= PROBLEM STATEMENT =
Retype all of the data word for word, without pictures.

*** Begin section ***

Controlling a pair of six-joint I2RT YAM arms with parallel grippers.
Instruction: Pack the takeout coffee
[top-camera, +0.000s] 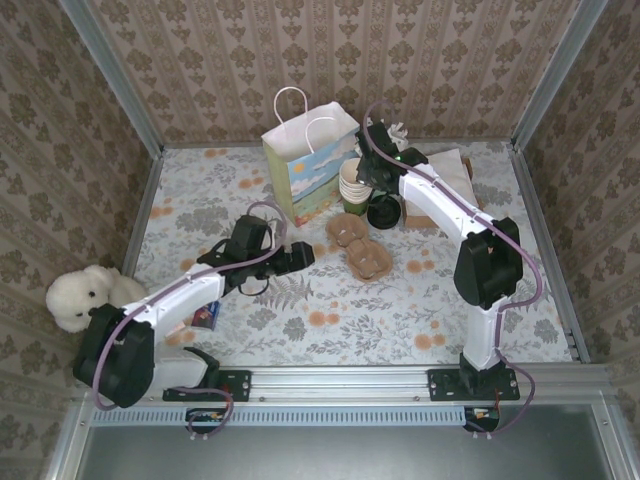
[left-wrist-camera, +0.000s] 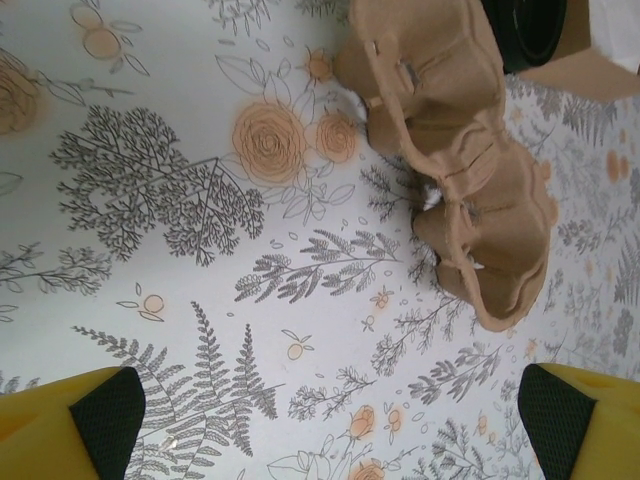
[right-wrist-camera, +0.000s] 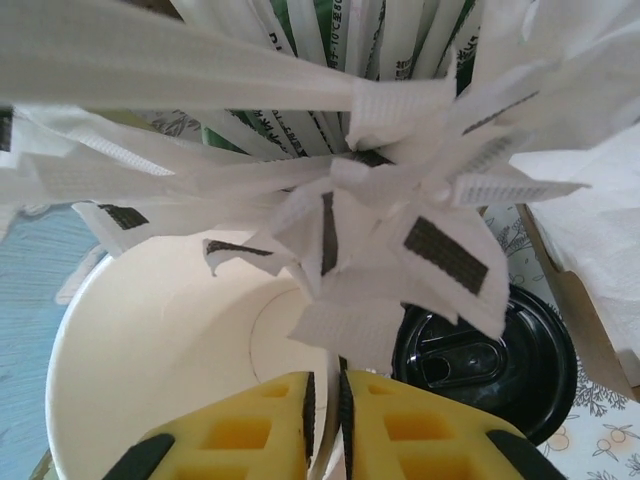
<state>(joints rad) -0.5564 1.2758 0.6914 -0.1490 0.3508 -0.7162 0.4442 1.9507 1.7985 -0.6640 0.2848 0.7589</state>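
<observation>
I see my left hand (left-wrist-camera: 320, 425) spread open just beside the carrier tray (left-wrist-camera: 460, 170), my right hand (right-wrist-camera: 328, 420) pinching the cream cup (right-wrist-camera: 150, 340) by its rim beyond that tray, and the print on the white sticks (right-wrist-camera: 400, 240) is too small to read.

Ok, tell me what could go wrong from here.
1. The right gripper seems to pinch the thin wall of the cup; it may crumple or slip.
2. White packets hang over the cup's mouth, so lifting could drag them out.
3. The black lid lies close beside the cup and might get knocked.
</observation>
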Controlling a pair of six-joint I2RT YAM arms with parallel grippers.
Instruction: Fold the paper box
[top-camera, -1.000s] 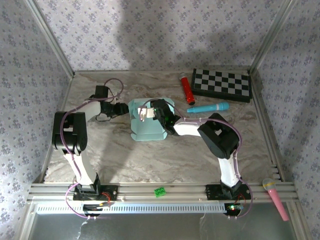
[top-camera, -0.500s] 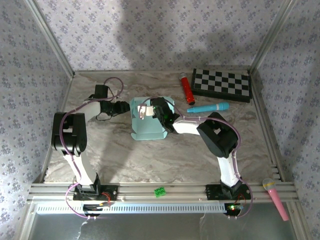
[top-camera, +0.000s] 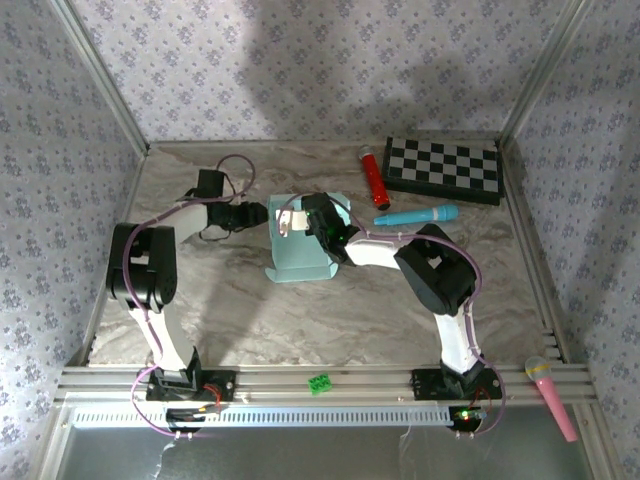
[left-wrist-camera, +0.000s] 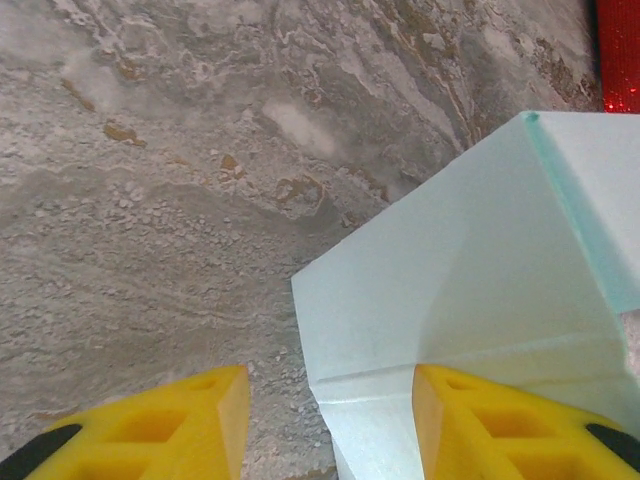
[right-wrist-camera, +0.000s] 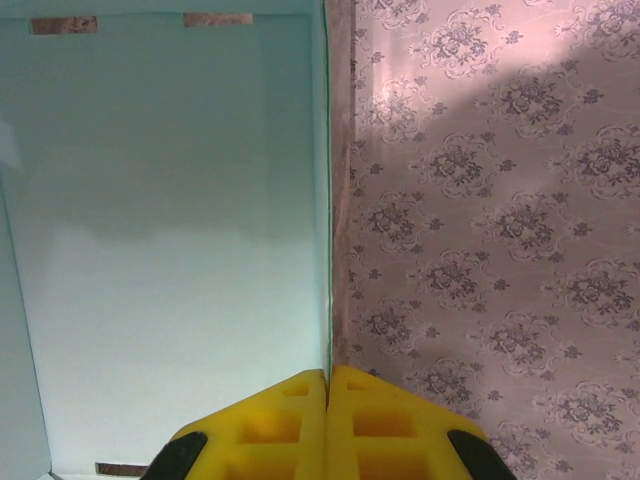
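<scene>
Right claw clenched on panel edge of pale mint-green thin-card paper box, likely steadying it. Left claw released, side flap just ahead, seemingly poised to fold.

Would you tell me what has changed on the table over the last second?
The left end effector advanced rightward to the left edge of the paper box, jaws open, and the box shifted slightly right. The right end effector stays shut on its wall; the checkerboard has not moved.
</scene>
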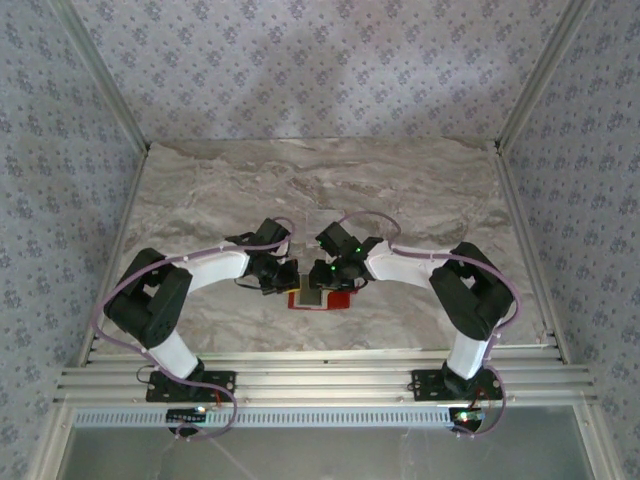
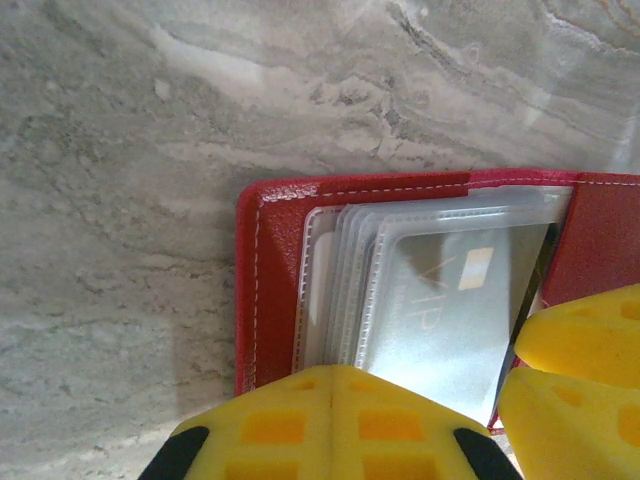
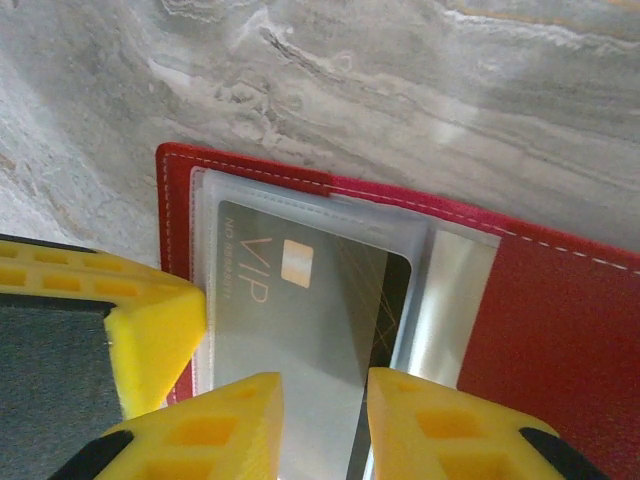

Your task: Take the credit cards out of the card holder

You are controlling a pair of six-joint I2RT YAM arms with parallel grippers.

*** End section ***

= EXERCISE RESPONSE =
Controlling a pair of six-joint I2RT YAM arms with parallel grippers.
Instruction: Pack the takeout coffee
[top-camera, +0.000s] 
[left-wrist-camera, +0.000s] 
[right-wrist-camera, +0.000s] 
<state>(joints rad) -0.5564 1.2758 0.6914 -0.1490 0.3508 -0.7162 0.4442 1.9507 1.7985 -0.6640 0.2848 0.7589</state>
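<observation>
I see my left hand (left-wrist-camera: 320, 425) spread open just beside the carrier tray (left-wrist-camera: 460, 170), my right hand (right-wrist-camera: 328, 420) pinching the cream cup (right-wrist-camera: 150, 340) by its rim beyond that tray, and the print on the white sticks (right-wrist-camera: 400, 240) is too small to read.

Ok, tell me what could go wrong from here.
1. The right gripper seems to pinch the thin wall of the cup; it may crumple or slip.
2. White packets hang over the cup's mouth, so lifting could drag them out.
3. The black lid lies close beside the cup and might get knocked.
</observation>
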Controlling a pair of six-joint I2RT YAM arms with parallel grippers.
Instruction: Fold the paper box
[top-camera, -1.000s] 
[top-camera, -0.500s] 
[top-camera, +0.000s] 
[left-wrist-camera, +0.000s] 
[right-wrist-camera, +0.000s] 
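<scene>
Right claw clenched on panel edge of pale mint-green thin-card paper box, likely steadying it. Left claw released, side flap just ahead, seemingly poised to fold.

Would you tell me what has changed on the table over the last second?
The left end effector advanced rightward to the left edge of the paper box, jaws open, and the box shifted slightly right. The right end effector stays shut on its wall; the checkerboard has not moved.
</scene>
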
Your task: Take the credit cards out of the card holder

You are controlling a pair of six-joint I2RT YAM arms with parallel grippers.

What the exercise asked for is now done.